Richtig Lüften

Zentrale oder dezentrale Wohnungslüftungsgeräte mit Wärmerückgewinnung sorgen unabhängig von der Fensterlüftung für eine gute Luftqualität. Darüber hinaus wird, anders wie beim Fensterlüften, die in der “verbrauchten” Fortluft enthaltene Wärme wieder an die Zuluft abgegeben.

Kurz aber gründlich lüften

  • Durch Küchen- und Badbenutzung und die Zimmerpflanzen steigt die Feuchtigkeit in der Raumluft. Ohne ausreichende Lüftung können Feuchteschäden und Schimmel entstehen. Auch die “verbrauchte” Atemluft muss ersetzt werden. Als Richtwert gilt: Etwa alle zwei Stunden für fünf Minuten lüften. Dazu das Fenster weit öffnen und nach kurzer Zeit wieder ganz schließen. Dauerlüften durch gekippte Fenster unbedingt vermeiden!
  • Während des Lüftens sollten Sie die Heizkörperthermostate schließen.
  • Dichten Sie alte Fenster gut ab. Energiesparender ist der Einbau neuer dicht schließender Fenster in Verbindung mit einer Wohnungslüftungsanlage.

Fensterlüftung

Wie lange es dauert, bis die verbrauchte Raumluft vollständig gegen frische Außenluft ausgetauscht ist, hängt bei der Fensterlüftung sowohl von der Art der Lüftung (Querlüftung, Stoßlüftung, Kipplüftung) als auch von den Wind- und Temperaturverhältnissen ab.

Kipplüftung (zu vermeiden)

Bei gekippten Fenstern dauert es ca. 60 Minuten, bis die verbrauchte Raumluft vollständig ausgetauscht ist. Meist bleiben die Fenster über einen noch längeren Zeitraum gekippt, was zu einem unnötig hohen Luftwechsel führt. Weiterer Nachteil: Die Fensterleibungen, die umgebenden Bauteile und Inneneinrichtungen kühlen stark aus. Dadurch verlängert sich die Zeit für das erneute Aufheizen des Raumes und es besteht die Gefahr, dass sich Feuchtigkeit auf den ausgekühlten Flächen niederschlägt.

Wenn die Dauerlüftung auch noch bei geöffneten Thermostatventilen erfolgt, wird ein Großteil der aufsteigenden Warmluft von Heizkörpern ungenutzt nach außen geleitet. Für Einbrecher sind gekippte Fenster eine willkommene “Einstiegsmöglichkeit”. Bei Schlagregen können große Wassermengen in die Wohnräume gelangen. Viele Nachteile sprechen gegen eine Dauerlüftung mit gekippten Fenstern. Diese Form der Lüftung ist aus energetischen Gründen allenfalls außerhalb der Heizperiode, von Mai bis September, zu empfehlen.

Stoßlüftung

Bei einem geöffneten Fenster dauert ein vollständiger Austausch der verbrauchten Raumluft zwischen 5 und 10 Minuten in den Wintermonaten.
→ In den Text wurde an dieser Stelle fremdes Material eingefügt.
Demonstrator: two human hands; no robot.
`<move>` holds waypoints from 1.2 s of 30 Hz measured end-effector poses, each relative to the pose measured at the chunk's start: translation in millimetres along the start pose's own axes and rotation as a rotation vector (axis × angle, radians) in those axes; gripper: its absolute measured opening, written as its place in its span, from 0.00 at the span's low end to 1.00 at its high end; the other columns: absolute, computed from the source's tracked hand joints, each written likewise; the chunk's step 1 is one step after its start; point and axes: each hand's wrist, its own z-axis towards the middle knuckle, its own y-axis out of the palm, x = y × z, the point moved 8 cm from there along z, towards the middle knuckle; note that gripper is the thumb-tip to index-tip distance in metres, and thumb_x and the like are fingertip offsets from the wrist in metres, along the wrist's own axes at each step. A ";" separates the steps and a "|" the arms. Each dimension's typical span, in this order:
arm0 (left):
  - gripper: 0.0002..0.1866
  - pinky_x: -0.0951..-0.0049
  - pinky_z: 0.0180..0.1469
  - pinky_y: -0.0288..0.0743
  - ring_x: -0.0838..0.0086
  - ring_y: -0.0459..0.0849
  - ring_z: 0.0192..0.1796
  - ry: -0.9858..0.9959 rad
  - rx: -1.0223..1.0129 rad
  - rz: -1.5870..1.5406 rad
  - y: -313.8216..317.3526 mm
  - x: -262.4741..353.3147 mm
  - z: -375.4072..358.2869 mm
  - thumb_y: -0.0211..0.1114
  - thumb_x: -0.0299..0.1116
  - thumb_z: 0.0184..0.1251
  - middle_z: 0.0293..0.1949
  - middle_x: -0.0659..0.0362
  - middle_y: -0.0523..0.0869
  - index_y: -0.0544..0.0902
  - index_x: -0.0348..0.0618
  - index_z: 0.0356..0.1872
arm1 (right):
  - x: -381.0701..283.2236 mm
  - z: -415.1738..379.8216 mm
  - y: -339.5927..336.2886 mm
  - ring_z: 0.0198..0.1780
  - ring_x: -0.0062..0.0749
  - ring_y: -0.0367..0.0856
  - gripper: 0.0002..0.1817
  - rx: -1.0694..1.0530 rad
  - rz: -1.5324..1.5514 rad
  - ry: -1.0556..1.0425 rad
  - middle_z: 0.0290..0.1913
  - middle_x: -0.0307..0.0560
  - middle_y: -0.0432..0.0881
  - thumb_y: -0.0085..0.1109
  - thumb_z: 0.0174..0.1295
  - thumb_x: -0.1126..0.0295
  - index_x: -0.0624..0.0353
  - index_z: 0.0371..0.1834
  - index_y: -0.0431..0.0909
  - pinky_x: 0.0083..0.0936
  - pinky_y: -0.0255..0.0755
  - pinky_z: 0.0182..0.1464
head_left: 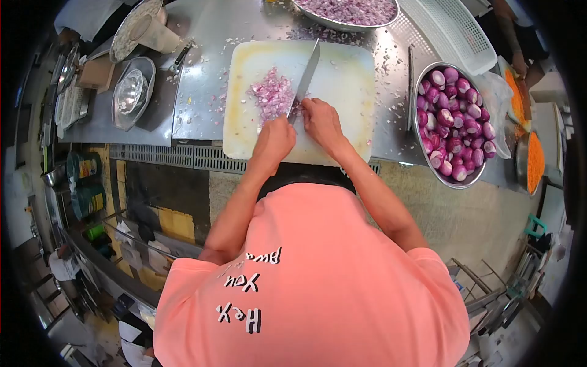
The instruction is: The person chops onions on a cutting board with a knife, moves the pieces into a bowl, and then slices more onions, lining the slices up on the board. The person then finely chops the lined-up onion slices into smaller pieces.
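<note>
Coral shirt (pixel 312 275) is filling the foreground as a worker's bare hands are meeting around a knife (pixel 307 74) on a pale cutting board (pixel 348 70). Closed around the knife's near end, the left hand (pixel 275 142) is holding it with the blade pointing away, its tip reaching the board's far edge. The right hand (pixel 323 122) is bunching its fingers together just beside the blade.

Chopped onion (pixel 273 95) is lying left of the knife, between the blade and the board's left edge. Open board is stretching to the right of the blade, while the near edge is running close to the worker's waist, at the front of the metal table (pixel 205 79). Scraps are dotting the strip between the board and an oval bowl (pixel 419 122) of peeled purple onions (pixel 452 122) on the right. Beyond the far edge, a second bowl (pixel 348 27) is holding more chopped onion, near a white perforated basket (pixel 455 37).

Fingers are hiding the knife's handle, and whatever the right fingertips are gripping is hard to make out. The frame is cutting off the second bowl, and another person's hand (pixel 520 64) is showing at upper right, mostly in shadow.
</note>
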 end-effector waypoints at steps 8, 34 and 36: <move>0.13 0.46 0.38 0.78 0.36 0.84 0.34 -0.058 -0.063 -0.019 2.3 7.3 5.0 0.54 0.30 0.68 0.28 0.29 0.81 0.78 0.25 0.34 | 2.2 -5.4 -5.7 0.38 0.58 0.80 0.05 0.050 0.044 -0.020 0.32 0.59 0.80 0.55 0.58 0.78 0.62 0.35 0.79 0.48 0.74 0.41; 0.11 0.66 0.20 0.69 0.71 0.74 0.13 0.005 -0.324 -0.234 28.0 -34.5 -31.4 0.57 0.32 0.71 0.14 0.53 0.76 0.81 0.32 0.40 | 123.3 -62.5 -263.2 0.43 0.47 0.85 0.13 0.655 -0.205 0.283 0.43 0.55 0.86 0.67 0.53 0.74 0.62 0.43 0.85 0.35 0.78 0.48; 0.13 0.64 0.23 0.71 0.67 0.74 0.14 -0.087 -0.327 -0.267 16.3 -63.7 -26.4 0.59 0.32 0.69 0.16 0.50 0.79 0.82 0.32 0.47 | 156.4 -71.0 -287.0 0.48 0.53 0.83 0.19 0.540 -0.517 0.372 0.45 0.59 0.86 0.69 0.54 0.63 0.63 0.46 0.85 0.41 0.75 0.55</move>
Es gilt: Je kälter es draußen ist, desto kürzer kann gelüftet werden.

Querlüftung

Durch vollständig geöffnete Fenster bzw. Türen, die sich möglichst gegenüber liegen sollten, kann ein Raum innerhalb kürzester Zeit gelüftet werden. Das ist die effektivste und energiesparendeste Form des Lüftens, wenn die Dauer konsequent auf wenige Minuten begrenzt wird.

Geschlossene Fenster

Bei älteren Gebäuden erfolgt eine Grundlüftung durch Leckagen und undichte Fenster. Auch ohne die Fenster zu öffnen, findet ein ungeregelter und oftmals mit hohen Energieverlusten verbundener Luftwechsel in den beheizten Räumen statt. Moderne Gebäude werden möglichst luftdicht gebaut. Deshalb muss das Nutzerverhalten in Neubauten und energetisch sanierten Häusern umgestellt werden, um die verbrauchte Luft bewusst gegen Frischluft zu ersetzen und zu verhindern, dass warme, feuchte Raumluft zu Bauschäden und Schimmelpilzbefall führt.

Fensterlose Innenräume sollten über eine Lüftungsmöglichkeit verfügen (Schachtentlüftung, Ventilatorlüftung). Geschieht dies nicht, gelangt die verbrauchte und mit Gerüchen belastete Luft in die angrenzenden Wohnbereiche. Dieser unangenehme Effekt kann durch ungünstige Windverhältnisse noch verstärkt werden.

Feuchteschäden: Daneben besteht in innenliegenden Küchen und Bädern die Gefahr, dass feuchte Luft auf kalten Bauteiloberflächen kondensiert und Feuchteschäden verursacht.